14.

Los hechos más importantes en la vida de aquel muchacho, que estaba atada a la de un niño que pervivía en su cuerpo y en su espíritu como un quiste o una esquirla, estaban señalados por las correspondientes bofetadas.

El recuerdo más remoto, entre los que eran imposibles de rehuir, no concretaba una imagen sino un sonido: el vértigo de una mano que estallaba como un proyectil y alcanzaba algo más que el carrillo y el oído, parte de la cabeza, retumbando el golpe hasta el mareo de su propio eco.

Un sonido que nada amortiguaba en la lejanía del niño que probablemente había buscado un equilibrio extremo para mantenerse en pie y después, como el combatiente que asomó la cabeza en la trinchera y recibió el impacto, buscó dónde asirse, en el vano intento de sujetar el dolor o de contribuir a que el daño se diluyera en el aturdimiento.

—Mi padre no era mi padre… —decía el muchacho cuando, en el hilo narrativo de alguna confidencia, en el aburrimiento compartido con otros compañeros, el cansancio facilitaba las palabras—. Tampoco mi madre lo era. Viví con un hombre y una mujer que nunca fueron los mismos, cambiaban cuando menos podía pensarse. El que salía de casa no era el que volvía y, en más de una ocasión, el que me llevaba por la calle, siempre tres pasos detrás de mí, mientras yo pedía una limosna con el llanto que había ensayado, no regresaba conmigo, venía otro para llevarme. Todos los que me tuvieron cerca, de una u otra manera, me dieron collejas y bofetadas. Luego, cuando ya estaba en el Hospicio, hubo algunas visitas: otra madre que ni siquiera recordaba o un padre que me iba a sacar la piel a tiras.

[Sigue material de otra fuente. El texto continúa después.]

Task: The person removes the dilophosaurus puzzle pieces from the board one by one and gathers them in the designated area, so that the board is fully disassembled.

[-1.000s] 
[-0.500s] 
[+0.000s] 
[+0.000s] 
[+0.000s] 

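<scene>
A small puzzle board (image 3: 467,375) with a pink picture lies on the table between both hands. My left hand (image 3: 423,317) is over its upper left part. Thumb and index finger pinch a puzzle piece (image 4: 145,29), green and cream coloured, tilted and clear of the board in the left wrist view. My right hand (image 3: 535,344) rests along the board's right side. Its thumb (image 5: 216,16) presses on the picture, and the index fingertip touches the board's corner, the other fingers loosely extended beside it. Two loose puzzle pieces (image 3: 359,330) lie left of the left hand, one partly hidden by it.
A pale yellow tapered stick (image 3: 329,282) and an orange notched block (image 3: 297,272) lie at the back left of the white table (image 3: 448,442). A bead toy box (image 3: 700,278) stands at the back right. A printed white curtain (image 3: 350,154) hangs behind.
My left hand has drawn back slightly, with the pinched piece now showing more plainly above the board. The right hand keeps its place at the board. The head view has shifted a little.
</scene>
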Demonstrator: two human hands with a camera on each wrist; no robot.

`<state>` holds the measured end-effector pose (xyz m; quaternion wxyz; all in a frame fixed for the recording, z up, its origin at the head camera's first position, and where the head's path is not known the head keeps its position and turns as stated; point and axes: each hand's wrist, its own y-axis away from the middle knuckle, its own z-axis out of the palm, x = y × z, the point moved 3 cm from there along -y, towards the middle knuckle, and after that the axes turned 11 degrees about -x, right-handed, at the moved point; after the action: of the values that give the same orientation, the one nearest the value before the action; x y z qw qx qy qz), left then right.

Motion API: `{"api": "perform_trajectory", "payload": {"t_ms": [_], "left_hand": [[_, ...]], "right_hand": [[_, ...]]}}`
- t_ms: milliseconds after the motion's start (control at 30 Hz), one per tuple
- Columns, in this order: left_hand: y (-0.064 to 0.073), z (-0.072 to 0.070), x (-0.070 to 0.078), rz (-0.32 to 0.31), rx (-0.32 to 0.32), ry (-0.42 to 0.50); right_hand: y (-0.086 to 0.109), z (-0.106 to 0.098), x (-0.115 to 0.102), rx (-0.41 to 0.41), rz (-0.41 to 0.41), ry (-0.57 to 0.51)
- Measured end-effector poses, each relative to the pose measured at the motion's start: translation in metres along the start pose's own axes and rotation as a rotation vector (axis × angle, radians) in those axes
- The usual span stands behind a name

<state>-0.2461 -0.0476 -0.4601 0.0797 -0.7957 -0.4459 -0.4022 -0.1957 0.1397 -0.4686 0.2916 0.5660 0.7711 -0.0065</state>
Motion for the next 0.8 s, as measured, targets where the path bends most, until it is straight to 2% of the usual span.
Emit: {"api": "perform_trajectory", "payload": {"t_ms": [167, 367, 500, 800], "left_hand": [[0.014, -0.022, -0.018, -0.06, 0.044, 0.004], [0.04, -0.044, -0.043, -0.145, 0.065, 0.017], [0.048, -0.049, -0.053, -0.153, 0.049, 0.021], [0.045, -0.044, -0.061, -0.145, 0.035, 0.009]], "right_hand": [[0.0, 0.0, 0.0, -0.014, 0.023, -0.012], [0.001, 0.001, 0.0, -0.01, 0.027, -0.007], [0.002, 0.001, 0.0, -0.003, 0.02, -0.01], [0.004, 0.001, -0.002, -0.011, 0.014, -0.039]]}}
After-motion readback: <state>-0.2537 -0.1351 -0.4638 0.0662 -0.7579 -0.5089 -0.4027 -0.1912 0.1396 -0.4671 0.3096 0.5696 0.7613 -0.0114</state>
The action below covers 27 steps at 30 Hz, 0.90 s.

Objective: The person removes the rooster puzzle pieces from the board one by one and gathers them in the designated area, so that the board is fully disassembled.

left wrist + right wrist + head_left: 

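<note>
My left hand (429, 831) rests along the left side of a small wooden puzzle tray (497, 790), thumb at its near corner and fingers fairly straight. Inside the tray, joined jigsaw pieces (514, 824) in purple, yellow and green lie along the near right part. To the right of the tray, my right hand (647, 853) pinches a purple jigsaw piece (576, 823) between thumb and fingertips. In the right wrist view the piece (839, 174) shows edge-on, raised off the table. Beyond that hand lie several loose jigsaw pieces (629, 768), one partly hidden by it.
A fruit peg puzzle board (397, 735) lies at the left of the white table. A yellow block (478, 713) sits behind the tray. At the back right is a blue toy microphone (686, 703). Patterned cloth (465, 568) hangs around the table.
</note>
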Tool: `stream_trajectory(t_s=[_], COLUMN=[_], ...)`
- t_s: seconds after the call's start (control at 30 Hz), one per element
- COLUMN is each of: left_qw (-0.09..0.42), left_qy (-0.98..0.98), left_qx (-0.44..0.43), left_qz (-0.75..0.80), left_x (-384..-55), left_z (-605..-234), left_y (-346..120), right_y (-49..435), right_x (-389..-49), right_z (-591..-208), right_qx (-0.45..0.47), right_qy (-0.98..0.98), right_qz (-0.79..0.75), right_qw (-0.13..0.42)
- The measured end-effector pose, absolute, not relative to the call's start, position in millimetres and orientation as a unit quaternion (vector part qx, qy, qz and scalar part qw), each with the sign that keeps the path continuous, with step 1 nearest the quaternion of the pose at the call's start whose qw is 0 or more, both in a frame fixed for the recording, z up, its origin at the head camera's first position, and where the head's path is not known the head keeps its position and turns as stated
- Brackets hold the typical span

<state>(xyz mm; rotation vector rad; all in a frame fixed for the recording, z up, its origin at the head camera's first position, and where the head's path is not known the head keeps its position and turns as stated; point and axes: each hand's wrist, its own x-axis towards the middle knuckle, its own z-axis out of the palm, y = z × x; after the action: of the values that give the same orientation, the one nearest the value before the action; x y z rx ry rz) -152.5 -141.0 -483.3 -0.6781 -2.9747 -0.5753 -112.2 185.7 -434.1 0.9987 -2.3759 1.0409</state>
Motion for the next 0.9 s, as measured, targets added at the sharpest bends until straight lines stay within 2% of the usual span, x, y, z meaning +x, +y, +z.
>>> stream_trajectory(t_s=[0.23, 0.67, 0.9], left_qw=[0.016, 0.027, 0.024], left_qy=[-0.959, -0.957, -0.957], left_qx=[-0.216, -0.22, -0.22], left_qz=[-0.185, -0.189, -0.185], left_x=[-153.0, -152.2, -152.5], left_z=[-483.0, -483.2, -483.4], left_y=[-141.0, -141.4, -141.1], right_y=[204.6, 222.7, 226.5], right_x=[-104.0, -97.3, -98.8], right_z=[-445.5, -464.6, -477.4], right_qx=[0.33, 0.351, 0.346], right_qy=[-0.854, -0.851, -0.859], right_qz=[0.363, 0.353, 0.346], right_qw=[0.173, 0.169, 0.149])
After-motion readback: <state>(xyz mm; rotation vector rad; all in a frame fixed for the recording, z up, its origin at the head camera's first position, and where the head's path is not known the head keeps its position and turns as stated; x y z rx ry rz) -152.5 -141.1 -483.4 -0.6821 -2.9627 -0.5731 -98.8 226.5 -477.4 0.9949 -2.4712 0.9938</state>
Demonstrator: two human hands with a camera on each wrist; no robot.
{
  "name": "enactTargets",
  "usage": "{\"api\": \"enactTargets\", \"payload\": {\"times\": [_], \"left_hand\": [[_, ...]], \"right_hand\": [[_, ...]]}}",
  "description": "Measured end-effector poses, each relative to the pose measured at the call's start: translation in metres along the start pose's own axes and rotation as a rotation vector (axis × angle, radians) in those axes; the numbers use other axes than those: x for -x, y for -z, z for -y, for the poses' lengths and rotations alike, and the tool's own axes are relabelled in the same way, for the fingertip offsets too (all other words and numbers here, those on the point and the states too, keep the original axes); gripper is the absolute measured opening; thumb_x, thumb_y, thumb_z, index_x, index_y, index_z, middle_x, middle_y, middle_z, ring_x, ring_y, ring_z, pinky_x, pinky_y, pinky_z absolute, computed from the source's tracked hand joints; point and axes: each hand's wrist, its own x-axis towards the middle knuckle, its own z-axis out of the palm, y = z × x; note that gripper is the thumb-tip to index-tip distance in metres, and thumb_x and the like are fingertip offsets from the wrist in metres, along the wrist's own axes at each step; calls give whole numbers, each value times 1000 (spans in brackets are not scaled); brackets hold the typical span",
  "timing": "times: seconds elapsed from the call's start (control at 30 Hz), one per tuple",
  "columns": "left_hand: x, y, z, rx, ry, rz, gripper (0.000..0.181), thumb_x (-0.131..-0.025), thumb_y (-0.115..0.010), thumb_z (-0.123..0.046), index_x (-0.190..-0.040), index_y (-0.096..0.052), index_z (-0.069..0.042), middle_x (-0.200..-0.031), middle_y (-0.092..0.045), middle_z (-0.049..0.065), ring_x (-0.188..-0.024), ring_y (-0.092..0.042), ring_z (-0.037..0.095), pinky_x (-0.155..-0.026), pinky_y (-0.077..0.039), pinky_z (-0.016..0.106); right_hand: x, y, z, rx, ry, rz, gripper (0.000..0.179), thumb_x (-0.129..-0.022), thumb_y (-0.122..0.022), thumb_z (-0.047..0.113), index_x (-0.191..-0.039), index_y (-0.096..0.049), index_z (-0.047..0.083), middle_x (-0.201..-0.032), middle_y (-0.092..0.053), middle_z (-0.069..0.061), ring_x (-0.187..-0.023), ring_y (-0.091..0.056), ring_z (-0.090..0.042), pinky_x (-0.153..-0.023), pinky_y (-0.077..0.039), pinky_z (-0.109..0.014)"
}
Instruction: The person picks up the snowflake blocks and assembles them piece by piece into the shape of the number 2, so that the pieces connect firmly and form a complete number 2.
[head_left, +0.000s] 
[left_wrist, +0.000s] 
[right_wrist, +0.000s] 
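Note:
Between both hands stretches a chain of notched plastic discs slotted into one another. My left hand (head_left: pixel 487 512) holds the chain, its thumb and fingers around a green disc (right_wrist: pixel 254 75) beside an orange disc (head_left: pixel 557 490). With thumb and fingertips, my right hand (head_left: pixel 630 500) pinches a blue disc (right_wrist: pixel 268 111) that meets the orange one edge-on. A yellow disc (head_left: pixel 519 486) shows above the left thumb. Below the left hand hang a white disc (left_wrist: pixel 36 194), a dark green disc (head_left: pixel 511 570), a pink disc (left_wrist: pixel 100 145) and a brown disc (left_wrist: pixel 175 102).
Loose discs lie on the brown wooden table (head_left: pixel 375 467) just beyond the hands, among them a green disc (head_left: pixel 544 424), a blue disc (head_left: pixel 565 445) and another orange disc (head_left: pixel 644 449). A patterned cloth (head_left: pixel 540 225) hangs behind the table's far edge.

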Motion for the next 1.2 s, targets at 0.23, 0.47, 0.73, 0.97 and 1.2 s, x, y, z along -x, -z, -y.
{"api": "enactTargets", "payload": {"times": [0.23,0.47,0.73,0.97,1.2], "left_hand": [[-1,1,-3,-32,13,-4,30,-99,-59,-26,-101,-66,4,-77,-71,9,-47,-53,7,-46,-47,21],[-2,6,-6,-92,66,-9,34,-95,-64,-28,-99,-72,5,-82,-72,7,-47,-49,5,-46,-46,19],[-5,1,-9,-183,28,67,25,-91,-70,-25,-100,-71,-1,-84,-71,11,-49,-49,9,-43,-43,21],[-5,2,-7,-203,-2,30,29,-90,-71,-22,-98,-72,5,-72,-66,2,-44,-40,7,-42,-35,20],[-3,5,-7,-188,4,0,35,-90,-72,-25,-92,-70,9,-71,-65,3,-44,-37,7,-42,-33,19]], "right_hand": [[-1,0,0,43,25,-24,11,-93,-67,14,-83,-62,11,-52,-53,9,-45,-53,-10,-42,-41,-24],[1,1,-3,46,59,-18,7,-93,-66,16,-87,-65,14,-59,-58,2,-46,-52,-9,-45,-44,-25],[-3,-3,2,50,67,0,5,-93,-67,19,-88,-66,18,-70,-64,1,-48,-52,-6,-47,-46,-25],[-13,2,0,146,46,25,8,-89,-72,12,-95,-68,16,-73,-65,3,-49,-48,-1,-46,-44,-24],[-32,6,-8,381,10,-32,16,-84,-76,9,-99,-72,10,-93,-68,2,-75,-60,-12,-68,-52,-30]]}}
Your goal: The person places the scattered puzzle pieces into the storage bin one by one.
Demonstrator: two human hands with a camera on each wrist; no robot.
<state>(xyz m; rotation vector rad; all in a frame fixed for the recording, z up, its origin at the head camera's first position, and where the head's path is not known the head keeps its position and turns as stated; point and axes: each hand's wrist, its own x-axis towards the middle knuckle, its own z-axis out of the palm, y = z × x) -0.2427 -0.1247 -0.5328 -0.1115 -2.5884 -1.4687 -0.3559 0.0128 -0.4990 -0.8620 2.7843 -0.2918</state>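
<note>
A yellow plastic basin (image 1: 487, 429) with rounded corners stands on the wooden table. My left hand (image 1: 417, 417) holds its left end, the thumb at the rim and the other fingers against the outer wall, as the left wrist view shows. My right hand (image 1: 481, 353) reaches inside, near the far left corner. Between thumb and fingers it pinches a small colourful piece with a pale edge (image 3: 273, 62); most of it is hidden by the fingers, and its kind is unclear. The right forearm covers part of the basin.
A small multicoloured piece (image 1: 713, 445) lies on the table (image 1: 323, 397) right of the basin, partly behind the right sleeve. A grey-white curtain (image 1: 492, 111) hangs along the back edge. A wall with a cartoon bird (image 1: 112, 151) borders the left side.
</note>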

En doce bofetadas cruciales cabían aquellos primeros doce años que el muchacho recomponía y recordaba como el destino de un niño que fue y vino a muchos sitios sin llegar a ninguno, en un paisaje común de barrios y extrarradios y algunos sucesos especialmente peligrosos que, curiosamente, no se correspondían con las andanzas en manos de quienes lo controlaban, tantos padres y madres y acaso tíos o parientes innominados, sino con las suyas propias, cuando lograba desprenderse de cualquier mirada y se quedaba sin ninguna vigilancia.

—Así fue como me estalló la granada… —decía con la indolencia de quien cuenta un suceso al que se sobrevive por casualidad y que no deja otra cosa en el ánimo que el estupor de haberlo vivido.

El niño extraviado guardaba la granada entre la camisa y el pantalón, con la satisfacción y la codicia de quien hizo un hallazgo extraordinario. Durante muchos días, mientras pudo andar solo, haciendo sus incursiones por las escombreras o los basureros, mantuvo el secreto de aquella pertenencia, de la que adivinaba un riesgo y un valor enormes, y que a veces sujetaba en las manos sin que sus ojos lograran posarse tan asombrados como inquietos en ella. Los dedos le temblaban al sostenerla, y cuando alguno de los casuales acompañantes de aquellos días lo descubrió, sintió la misma perturbación de la bofetada o la amenaza de la denuncia.

Iba a salir corriendo cuando el proyectil se le fue de las manos y hubo un extraño movimiento y un brillo raro en el metal del mismo que hizo saltar al tiempo al niño tras la pared cercana, mientras el que lo había descubierto corría y gritaba como un descosido.

—Yo no la tiré… —decía Carpo, que recordaba al niño agazapado, y al tiempo del estallido una lluvia de piedras y areniscas, y el temor de lo que reventaba en la onda de la fuerza desatada.

—¿Cuántos días la llevaste escondida en la barriga? —quería saber uno de los que escuchaban.

—Cinco o seis.

—Los mismos que tardaste en quedarte sin ella, desgraciado. Con el agravante de que además de la barriga hubieras perdido las piernas y lo muy poco que entre ellas te colgase.